There was an hour in the mornings that was visitor-free and that’s when the sodding Bounty reps came round.

When I’ve been kept in on a surgical ward for anything else there has been an expectation that patients need to rest and recover. But in maternity, although the midwives were great and I got all the help I needed with breastfeeding and baby-handling in the early hours, there was no rest. It was more like: well you’ve all had babies now, so your recovery matters less than letting someone’s 12-person extended family arrive with a whooping parade of pastel helium balloons and camp out loudly celebrating for the day.

The hospital where I’ll be having my next has recently moved to all-day visiting hours and is talking about letting dads/partners stay overnight too.

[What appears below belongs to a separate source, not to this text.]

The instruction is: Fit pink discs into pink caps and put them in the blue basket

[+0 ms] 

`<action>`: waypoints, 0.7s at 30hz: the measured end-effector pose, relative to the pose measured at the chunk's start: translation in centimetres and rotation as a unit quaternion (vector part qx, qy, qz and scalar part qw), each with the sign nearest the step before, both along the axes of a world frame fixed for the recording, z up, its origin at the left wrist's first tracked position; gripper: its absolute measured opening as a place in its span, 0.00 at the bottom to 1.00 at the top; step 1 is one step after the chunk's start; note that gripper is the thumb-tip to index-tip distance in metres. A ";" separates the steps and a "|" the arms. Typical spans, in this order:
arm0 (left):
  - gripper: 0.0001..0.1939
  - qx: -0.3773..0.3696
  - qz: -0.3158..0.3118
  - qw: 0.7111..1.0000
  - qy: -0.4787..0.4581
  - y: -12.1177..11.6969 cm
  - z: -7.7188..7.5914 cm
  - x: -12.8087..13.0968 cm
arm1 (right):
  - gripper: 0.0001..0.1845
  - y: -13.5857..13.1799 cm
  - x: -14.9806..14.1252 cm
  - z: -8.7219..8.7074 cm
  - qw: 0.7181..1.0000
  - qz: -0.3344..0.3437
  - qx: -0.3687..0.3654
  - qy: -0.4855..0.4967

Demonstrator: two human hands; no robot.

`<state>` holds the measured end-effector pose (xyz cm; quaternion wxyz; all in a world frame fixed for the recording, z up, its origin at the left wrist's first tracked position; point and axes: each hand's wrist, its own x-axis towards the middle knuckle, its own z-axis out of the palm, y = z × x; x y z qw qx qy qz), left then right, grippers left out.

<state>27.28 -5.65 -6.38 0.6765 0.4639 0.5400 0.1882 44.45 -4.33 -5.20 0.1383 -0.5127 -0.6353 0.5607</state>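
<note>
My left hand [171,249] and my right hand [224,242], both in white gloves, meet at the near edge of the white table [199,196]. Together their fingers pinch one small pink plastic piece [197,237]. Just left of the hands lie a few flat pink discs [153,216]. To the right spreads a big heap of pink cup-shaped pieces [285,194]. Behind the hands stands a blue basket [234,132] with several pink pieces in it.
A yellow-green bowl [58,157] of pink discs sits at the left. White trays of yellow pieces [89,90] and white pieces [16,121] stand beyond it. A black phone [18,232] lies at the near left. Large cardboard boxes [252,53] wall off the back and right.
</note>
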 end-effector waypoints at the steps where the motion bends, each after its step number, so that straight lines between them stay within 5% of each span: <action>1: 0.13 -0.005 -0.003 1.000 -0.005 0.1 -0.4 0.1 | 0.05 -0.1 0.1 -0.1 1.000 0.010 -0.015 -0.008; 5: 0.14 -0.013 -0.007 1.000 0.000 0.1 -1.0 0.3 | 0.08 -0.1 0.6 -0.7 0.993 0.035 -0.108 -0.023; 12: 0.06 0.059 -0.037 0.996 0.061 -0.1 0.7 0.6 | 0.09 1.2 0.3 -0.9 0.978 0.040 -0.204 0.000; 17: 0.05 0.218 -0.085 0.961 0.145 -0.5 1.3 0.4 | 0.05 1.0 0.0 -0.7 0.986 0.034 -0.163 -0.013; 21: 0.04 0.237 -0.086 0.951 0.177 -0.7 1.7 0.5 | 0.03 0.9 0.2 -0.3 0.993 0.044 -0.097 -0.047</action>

I am dreading it.

Sleeplikeasloth · 06/10/2018 21:04

"I was talking to a friend about how it used to be and we both said that we were so well looked after we didn't want to go home! I doubt you'd hear anyone say that now. "

Actyally, once moved to a private room, if say that, and several of my friends choose to stay longer though were offered discharge. The food was great, and I must have picked a quiet time, as I think there were just a handful of us on the ward, so staffing levels were 1:2 or better most of the time. If the ward had been busy, it would have been very different I expect.

The first night wasn't so great, but that was because although my bit (section section!) was only me and one other, their baby cried all night. And that had nothing to do with staffing levels (my buzzer was always answered pretty much instantly), but because the baby was trying to feed. It's no one's fault, and even if baby had been in a nursery, if mum was breastfeeding, it would still have been brought to her, and still screamed for hours.

PrincessTwilightStoleMyToddler · 06/10/2018 22:29

I had private rooms both times and did stay longer than I had to - mostly for help with breastfeeding. The second time I even transferred to a small community hospital (where I was the only one on the ward!) rather than home for an additional night/full day and more help. That was incredible - I had two midwives (one fully qualified, one student) and a HCA just looking after me! All three were completely lovely (baby struggled to feed and lost some weight) and helped me so much that even in the post birth blur I managed to write to say thank you. I don’t think I could have managed to breastfeed if it wasn’t for them.

Sipperskipper · 07/10/2018 12:36

Agree with PP about bf support. Despite the pressure they were under, I was so well supported (but not pushed) with bf.